What to do
Retype each line of the material below word for word; pictures stay out.
===============
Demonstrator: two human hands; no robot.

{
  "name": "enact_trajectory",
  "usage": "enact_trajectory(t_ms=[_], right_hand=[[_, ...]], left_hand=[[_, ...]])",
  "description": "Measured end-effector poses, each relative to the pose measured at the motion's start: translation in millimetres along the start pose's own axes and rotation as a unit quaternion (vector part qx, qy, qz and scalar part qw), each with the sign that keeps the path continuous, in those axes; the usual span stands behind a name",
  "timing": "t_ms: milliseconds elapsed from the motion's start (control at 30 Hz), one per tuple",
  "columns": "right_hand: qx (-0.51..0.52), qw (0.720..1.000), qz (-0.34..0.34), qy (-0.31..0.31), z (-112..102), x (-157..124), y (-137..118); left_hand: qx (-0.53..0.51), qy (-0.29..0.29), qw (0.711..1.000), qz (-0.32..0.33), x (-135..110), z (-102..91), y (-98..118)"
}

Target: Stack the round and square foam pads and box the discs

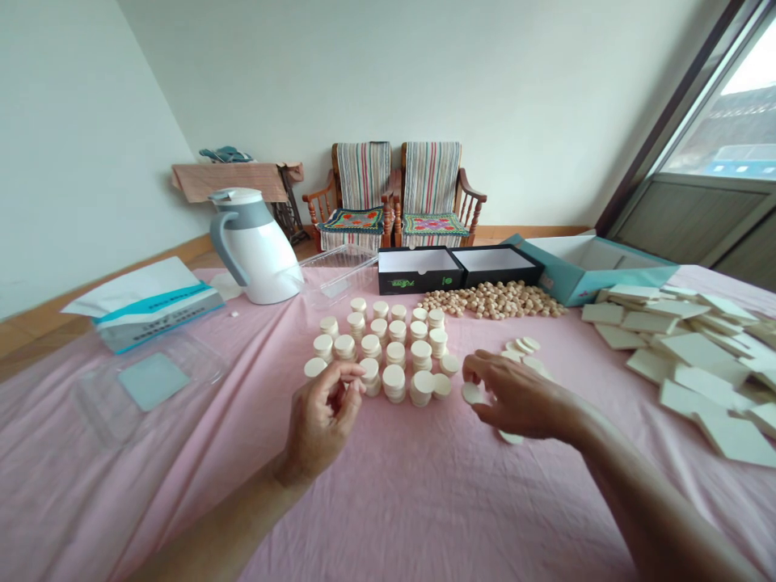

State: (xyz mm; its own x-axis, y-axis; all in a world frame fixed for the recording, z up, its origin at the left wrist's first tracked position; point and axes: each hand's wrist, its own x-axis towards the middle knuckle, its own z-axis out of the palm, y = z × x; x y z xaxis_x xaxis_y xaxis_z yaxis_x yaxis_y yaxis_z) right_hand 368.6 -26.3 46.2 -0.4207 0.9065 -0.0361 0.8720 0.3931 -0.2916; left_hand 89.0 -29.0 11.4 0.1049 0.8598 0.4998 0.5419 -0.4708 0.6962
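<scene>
Round pale wooden discs stand in rows of short stacks (396,353) on the pink tablecloth (400,477). Curled beside the front-left stacks is my left hand (324,420), its thumb and fingers drawn together; whether anything is between them is hidden. My right hand (515,396), right of the stacks, pinches a single disc (471,394) between thumb and fingers. Another loose disc (511,438) lies partly under this hand, and a few more discs (526,345) lie just behind it. A low disc pile (441,385) touches the front-right stack (421,386).
Small wooden beads (497,300) are heaped behind the stacks, before black boxes (419,271). A teal box (606,271) and square pale tiles (697,347) lie right. On the left are a white jug (267,250), a tissue pack (151,307) and clear plastic trays (97,404).
</scene>
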Motion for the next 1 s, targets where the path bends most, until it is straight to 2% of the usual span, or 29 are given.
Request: enact_trajectory(t_ms=[100,267,467,600,700,833,900,1000], right_hand=[[0.05,0.997,0.006,0.067,2.2,5.1,-3.3],[0.07,0.991,0.01,0.115,8.3,12.1,-12.3],[0.064,0.991,0.0,0.116,16.4,14.0,-17.5],[0.064,0.991,-0.005,0.121,13.4,13.6,-16.6],[0.051,0.988,0.017,0.145,5.3,13.0,-3.6],[-0.003,0.978,0.109,0.177,-4.5,11.2,32.8],[-0.019,0.978,0.139,0.154,-6.0,9.9,49.9],[-0.034,0.983,0.139,0.113,-2.9,9.9,61.6]], left_hand=[[-0.001,0.003,1.0,0.002,-0.2,0.0,-0.8],[0.001,0.002,1.0,0.002,-1.2,-0.4,-2.1],[0.004,0.003,1.0,-0.001,-1.7,0.0,-4.2],[0.002,0.004,1.0,-0.005,-1.9,0.5,-5.3],[0.001,0.001,1.0,-0.008,-1.6,0.7,-5.0],[0.004,0.0,1.0,-0.006,-0.9,0.6,-3.0],[0.005,0.0,1.0,-0.001,-0.7,0.3,-2.3],[0.01,0.002,1.0,0.003,-0.7,0.1,-2.3]])
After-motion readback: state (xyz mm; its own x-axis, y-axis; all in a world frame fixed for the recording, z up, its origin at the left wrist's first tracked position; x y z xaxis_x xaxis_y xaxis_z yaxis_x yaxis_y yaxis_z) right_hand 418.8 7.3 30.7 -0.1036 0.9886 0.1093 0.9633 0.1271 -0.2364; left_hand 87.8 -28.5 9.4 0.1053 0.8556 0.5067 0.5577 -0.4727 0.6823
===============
Written answer
Demonstrator: two human hands; no robot.

{
  "name": "enact_trajectory",
  "usage": "enact_trajectory(t_ms=[_], right_hand=[[_, ...]], left_hand=[[_, ...]])",
  "description": "Measured end-effector poses, each relative to the pose measured at the motion's start: translation in millimetres along the start pose's own axes and rotation as a unit quaternion (vector part qx, qy, qz and scalar part qw), each with the sign that keeps the path continuous, in those axes; the usual span stands behind a name",
  "timing": "t_ms: milliseconds elapsed from the motion's start (control at 30 Hz), one per tuple",
  "columns": "right_hand: qx (-0.51..0.52), qw (0.720..1.000), qz (-0.34..0.34), qy (-0.31..0.31), z (-112..102), x (-157..124), y (-137..118); left_hand: qx (-0.53..0.51), qy (-0.29..0.29), qw (0.711..1.000), qz (-0.32..0.33), x (-135..110), z (-102..91), y (-98..118)"
}

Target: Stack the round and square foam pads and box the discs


State: (xyz mm; its own x-axis, y-axis; all in a world frame fixed for the recording, z up, its origin at the left wrist's first tracked position; point and axes: each hand's wrist, its own x-axis towards the middle knuckle, its own z-axis out of the palm, y = z × x; x y z xaxis_x xaxis_y xaxis_z yaxis_x yaxis_y yaxis_z) right_hand 368.6 -26.3 46.2 -0.4207 0.9065 -0.0361 0.8720 0.3931 -0.2916; left_hand 89.0 -29.0 11.4 0.1049 0.8598 0.4998 0.5419 -0.4708 0.6962
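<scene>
Round pale wooden discs stand in rows of short stacks (396,353) on the pink tablecloth (400,477). Curled beside the front-left stacks is my left hand (324,420), its thumb and fingers drawn together; whether anything is between them is hidden. My right hand (515,396), right of the stacks, pinches a single disc (471,394) between thumb and fingers. Another loose disc (511,438) lies partly under this hand, and a few more discs (526,345) lie just behind it. A low disc pile (441,385) touches the front-right stack (421,386).
Small wooden beads (497,300) are heaped behind the stacks, before black boxes (419,271). A teal box (606,271) and square pale tiles (697,347) lie right. On the left are a white jug (267,250), a tissue pack (151,307) and clear plastic trays (97,404).
</scene>
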Motion for the next 1 s, targets where the path bends most, until it is straight to 2% of the usual span, or 29 are given.
Request: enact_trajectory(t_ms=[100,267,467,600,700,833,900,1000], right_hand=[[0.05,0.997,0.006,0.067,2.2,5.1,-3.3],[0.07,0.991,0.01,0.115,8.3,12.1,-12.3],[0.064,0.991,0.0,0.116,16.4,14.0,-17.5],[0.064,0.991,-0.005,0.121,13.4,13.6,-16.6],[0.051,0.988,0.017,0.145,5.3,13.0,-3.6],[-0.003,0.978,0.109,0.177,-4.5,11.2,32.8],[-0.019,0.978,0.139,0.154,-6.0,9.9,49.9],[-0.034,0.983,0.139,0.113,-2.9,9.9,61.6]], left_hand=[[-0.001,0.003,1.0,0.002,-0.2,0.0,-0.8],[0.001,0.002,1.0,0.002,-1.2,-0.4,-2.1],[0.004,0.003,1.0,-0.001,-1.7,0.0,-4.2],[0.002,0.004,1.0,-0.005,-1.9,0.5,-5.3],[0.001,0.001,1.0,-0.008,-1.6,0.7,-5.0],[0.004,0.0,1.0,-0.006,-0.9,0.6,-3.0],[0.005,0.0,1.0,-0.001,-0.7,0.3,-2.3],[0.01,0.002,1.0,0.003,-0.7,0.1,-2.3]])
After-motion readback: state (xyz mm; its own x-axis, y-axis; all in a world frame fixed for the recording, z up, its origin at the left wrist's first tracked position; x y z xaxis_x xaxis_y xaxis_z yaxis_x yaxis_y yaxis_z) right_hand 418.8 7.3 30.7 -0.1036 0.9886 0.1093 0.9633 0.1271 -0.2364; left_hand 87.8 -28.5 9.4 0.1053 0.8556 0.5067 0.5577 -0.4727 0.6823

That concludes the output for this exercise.